* How to complete this task:
State, as a bare number, how many lines below contain "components".

* Data for the task:
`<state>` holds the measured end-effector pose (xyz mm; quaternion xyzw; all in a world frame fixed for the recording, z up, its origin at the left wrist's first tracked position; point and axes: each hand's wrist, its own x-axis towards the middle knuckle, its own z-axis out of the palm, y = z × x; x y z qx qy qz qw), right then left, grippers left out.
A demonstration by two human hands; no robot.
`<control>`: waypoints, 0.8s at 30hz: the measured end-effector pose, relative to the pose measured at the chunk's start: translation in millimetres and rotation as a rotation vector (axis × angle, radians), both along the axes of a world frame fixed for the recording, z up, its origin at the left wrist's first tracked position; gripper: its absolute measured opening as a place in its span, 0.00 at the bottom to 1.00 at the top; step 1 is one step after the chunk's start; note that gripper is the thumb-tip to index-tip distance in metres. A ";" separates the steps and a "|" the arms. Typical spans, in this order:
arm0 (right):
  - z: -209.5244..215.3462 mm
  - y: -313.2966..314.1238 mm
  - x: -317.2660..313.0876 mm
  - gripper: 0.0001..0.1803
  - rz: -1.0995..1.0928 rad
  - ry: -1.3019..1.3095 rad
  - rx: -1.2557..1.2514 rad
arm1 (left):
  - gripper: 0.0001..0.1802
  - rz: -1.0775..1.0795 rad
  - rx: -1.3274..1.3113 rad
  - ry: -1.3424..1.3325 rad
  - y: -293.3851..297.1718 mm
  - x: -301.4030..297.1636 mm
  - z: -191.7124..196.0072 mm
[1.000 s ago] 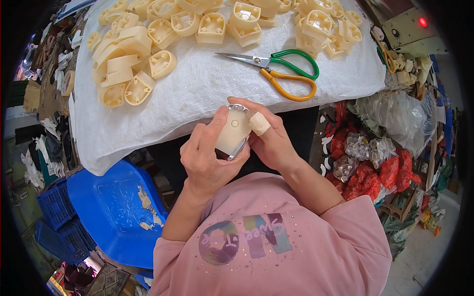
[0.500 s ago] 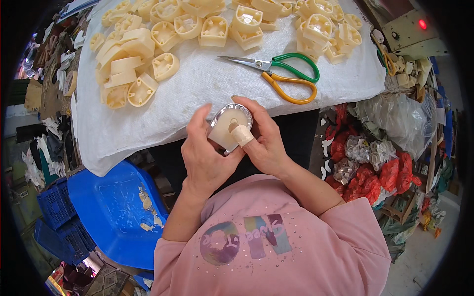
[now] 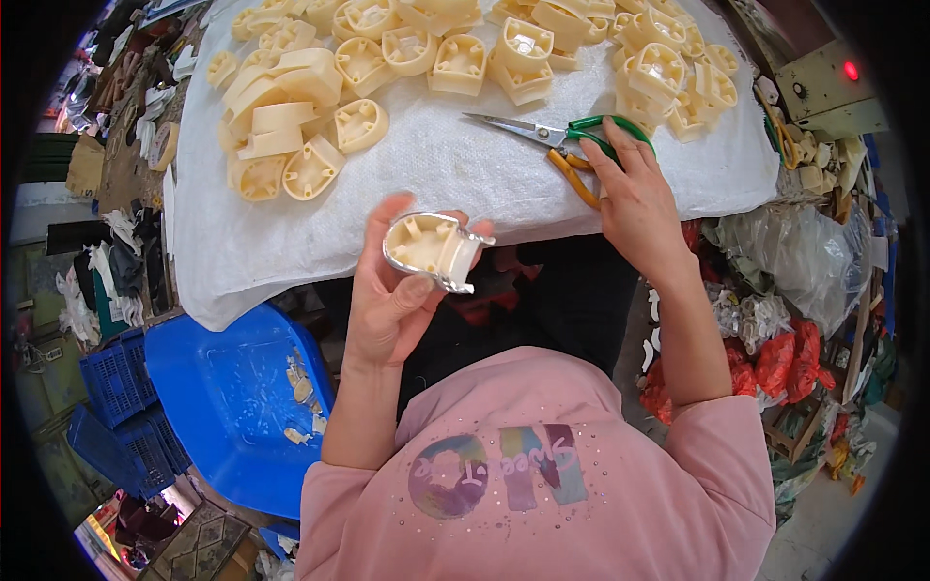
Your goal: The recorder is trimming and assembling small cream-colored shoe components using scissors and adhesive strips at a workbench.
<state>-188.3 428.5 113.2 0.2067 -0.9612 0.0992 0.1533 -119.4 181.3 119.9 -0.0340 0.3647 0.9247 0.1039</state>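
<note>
Moved off the cream plastic piece: right hand, fingers now on green scissors near surface edge. Left hand fingers holding piece alone.

The right hand has left the cream plastic part and reached up to the scissors on the bench, fingers on their green handle. The left hand now holds the part alone, tilted, just below the bench edge.
</note>
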 end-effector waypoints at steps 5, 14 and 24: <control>10.3 -3.7 2.1 0.30 -0.043 -0.098 0.036 | 0.42 -0.021 0.012 0.041 -10.9 0.9 -17.2; 23.7 2.5 35.6 0.39 0.019 -0.337 -0.522 | 0.41 0.069 -0.218 0.020 -10.4 4.7 -14.3; 13.5 -2.3 92.8 0.26 0.294 -1.085 -0.956 | 0.41 0.191 -0.583 0.193 -4.9 8.3 -16.3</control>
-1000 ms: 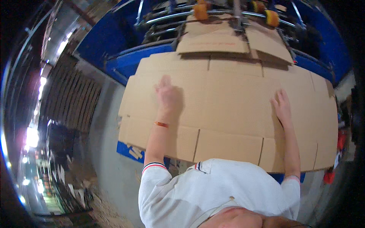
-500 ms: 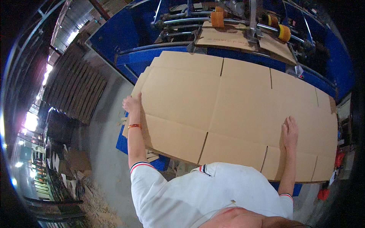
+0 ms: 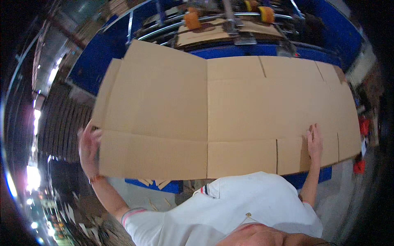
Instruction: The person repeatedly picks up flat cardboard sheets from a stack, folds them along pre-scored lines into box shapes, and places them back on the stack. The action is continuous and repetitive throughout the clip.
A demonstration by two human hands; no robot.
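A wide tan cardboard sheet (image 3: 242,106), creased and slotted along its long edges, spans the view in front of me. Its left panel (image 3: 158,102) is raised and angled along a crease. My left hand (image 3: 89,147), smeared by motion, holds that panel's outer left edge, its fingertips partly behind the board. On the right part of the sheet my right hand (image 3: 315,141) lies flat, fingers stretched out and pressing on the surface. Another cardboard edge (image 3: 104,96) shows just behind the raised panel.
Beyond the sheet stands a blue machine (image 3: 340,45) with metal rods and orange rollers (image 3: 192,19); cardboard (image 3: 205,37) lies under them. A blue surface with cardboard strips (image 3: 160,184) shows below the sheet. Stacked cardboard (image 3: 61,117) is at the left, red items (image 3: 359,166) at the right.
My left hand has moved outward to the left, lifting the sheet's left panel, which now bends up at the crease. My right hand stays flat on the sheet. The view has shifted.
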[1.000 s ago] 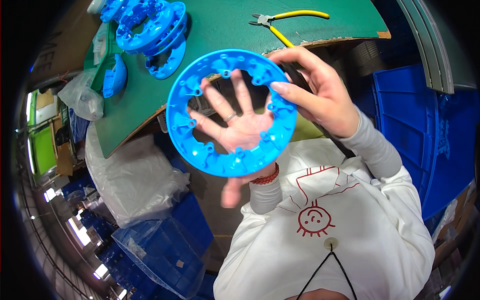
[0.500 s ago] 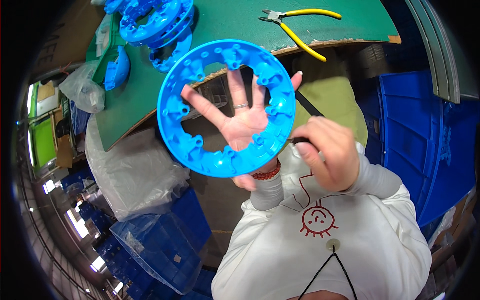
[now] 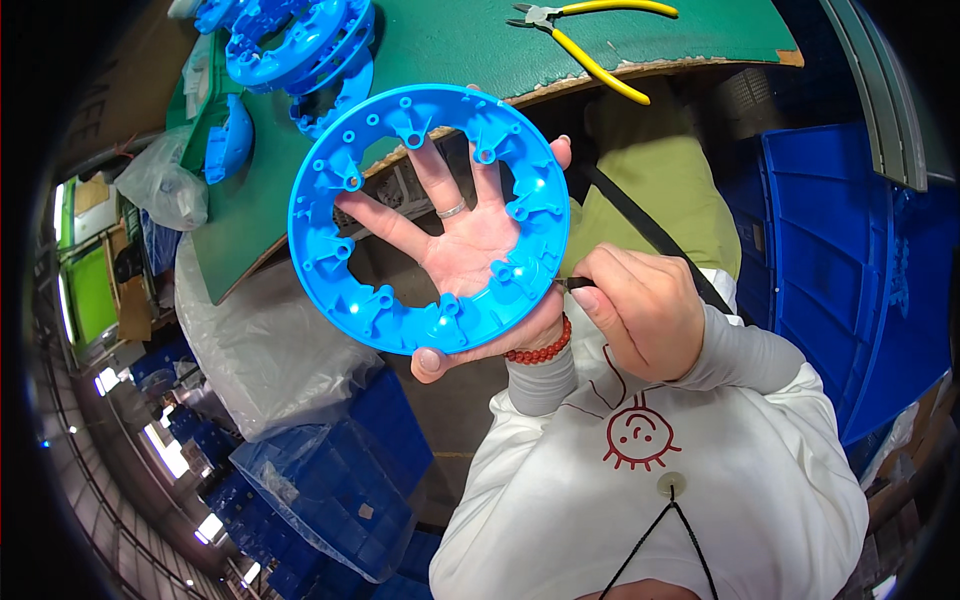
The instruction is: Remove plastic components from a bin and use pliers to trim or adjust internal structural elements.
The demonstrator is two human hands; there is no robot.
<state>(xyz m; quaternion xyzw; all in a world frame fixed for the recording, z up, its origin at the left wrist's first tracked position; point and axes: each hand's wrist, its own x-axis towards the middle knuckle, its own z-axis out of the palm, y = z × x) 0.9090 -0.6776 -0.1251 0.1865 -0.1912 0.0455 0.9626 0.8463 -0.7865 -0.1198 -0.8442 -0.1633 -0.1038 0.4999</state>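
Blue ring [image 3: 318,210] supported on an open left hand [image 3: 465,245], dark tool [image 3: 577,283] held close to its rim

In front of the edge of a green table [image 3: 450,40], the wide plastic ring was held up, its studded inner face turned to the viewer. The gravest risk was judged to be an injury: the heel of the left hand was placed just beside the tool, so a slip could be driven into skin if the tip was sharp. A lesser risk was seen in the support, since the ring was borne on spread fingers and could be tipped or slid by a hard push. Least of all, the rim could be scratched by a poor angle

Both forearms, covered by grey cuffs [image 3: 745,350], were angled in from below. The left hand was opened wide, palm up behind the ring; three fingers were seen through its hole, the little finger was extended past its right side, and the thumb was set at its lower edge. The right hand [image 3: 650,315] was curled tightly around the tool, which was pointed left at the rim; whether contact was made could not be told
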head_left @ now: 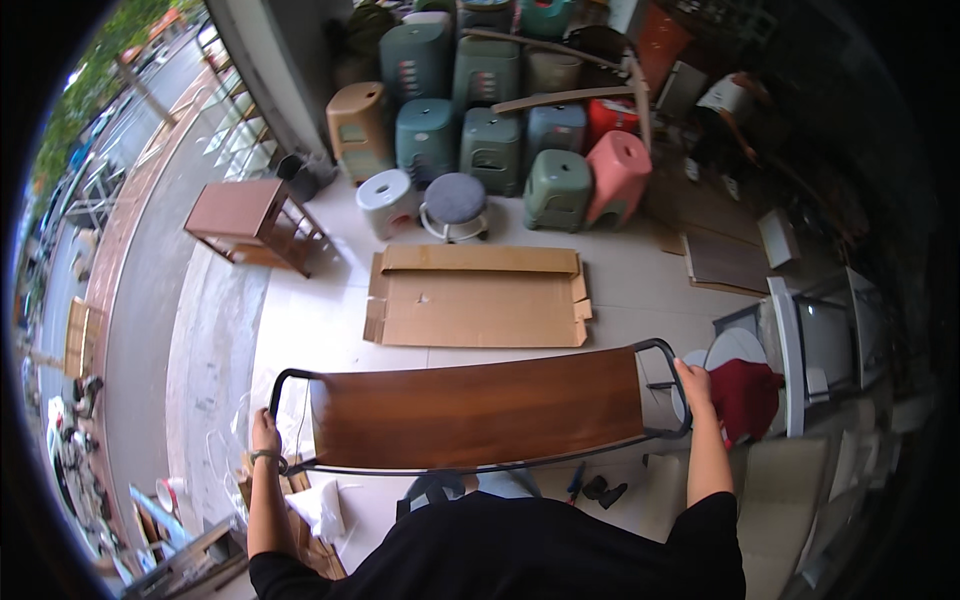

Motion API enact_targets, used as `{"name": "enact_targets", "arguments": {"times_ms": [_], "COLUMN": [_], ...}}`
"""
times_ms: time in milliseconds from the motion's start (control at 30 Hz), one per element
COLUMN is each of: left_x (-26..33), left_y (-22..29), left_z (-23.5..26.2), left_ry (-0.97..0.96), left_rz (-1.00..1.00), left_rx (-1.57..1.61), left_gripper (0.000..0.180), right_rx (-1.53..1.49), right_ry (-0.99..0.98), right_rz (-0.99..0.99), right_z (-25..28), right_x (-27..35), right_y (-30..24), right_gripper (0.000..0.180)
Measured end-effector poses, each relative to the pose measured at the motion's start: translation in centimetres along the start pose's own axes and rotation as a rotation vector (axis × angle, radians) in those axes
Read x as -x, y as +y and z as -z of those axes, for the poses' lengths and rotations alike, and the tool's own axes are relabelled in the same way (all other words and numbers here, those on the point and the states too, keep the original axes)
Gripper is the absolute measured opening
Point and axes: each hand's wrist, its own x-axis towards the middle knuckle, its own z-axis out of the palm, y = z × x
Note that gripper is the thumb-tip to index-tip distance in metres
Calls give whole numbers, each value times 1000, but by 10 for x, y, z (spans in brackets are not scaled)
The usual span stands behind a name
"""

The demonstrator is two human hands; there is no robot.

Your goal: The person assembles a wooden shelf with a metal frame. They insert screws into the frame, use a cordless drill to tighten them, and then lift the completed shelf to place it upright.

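Observation:
In front of my body I hold up a shelf panel (480,405) with a brown wood-look board and a black metal tube frame looping out at both ends. My left hand (264,432) is closed round the frame's left end loop. At the other end, my right hand (693,384) grips the right loop, with the thumb on top. The panel tilts slightly, its right end higher in view. Beyond it an opened cardboard box (480,312) lies flat on the pale tiled floor.
Plastic stools (490,140) stand stacked at the back, with a grey round stool (455,200) before them. A small brown side table (240,215) is at left. A person (725,110) is at the back right. Dark red cloth (745,400) is near my right hand; a white bag (320,510) lies low left.

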Motion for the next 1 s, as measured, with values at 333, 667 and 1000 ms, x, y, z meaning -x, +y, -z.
{"name": "enact_targets", "arguments": {"times_ms": [333, 667, 1000], "left_x": [6, -44, -102], "left_y": [-7, -30, -199], "left_z": [19, 58, 220], "left_ry": [-370, -257, -161], "left_rz": [616, 670, 768], "left_rx": [831, 714, 910], "left_gripper": [51, 53, 54], "right_rx": [-303, -225, -10], "right_ry": [-343, -218, -148], "right_rz": [-274, -229, 201], "right_z": [0, 16, -14], "right_x": [-6, 46, 159], "right_y": [21, -81, -377], "right_gripper": [58, 51, 52]}}
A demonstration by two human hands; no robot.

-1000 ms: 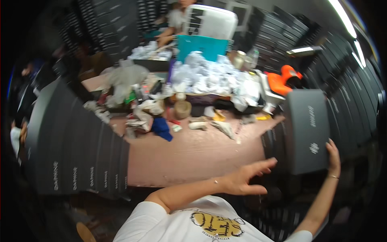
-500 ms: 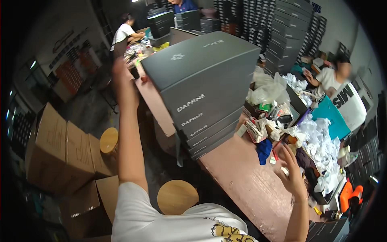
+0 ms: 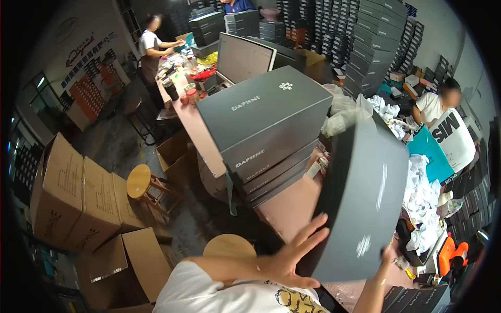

* Problem solution:
2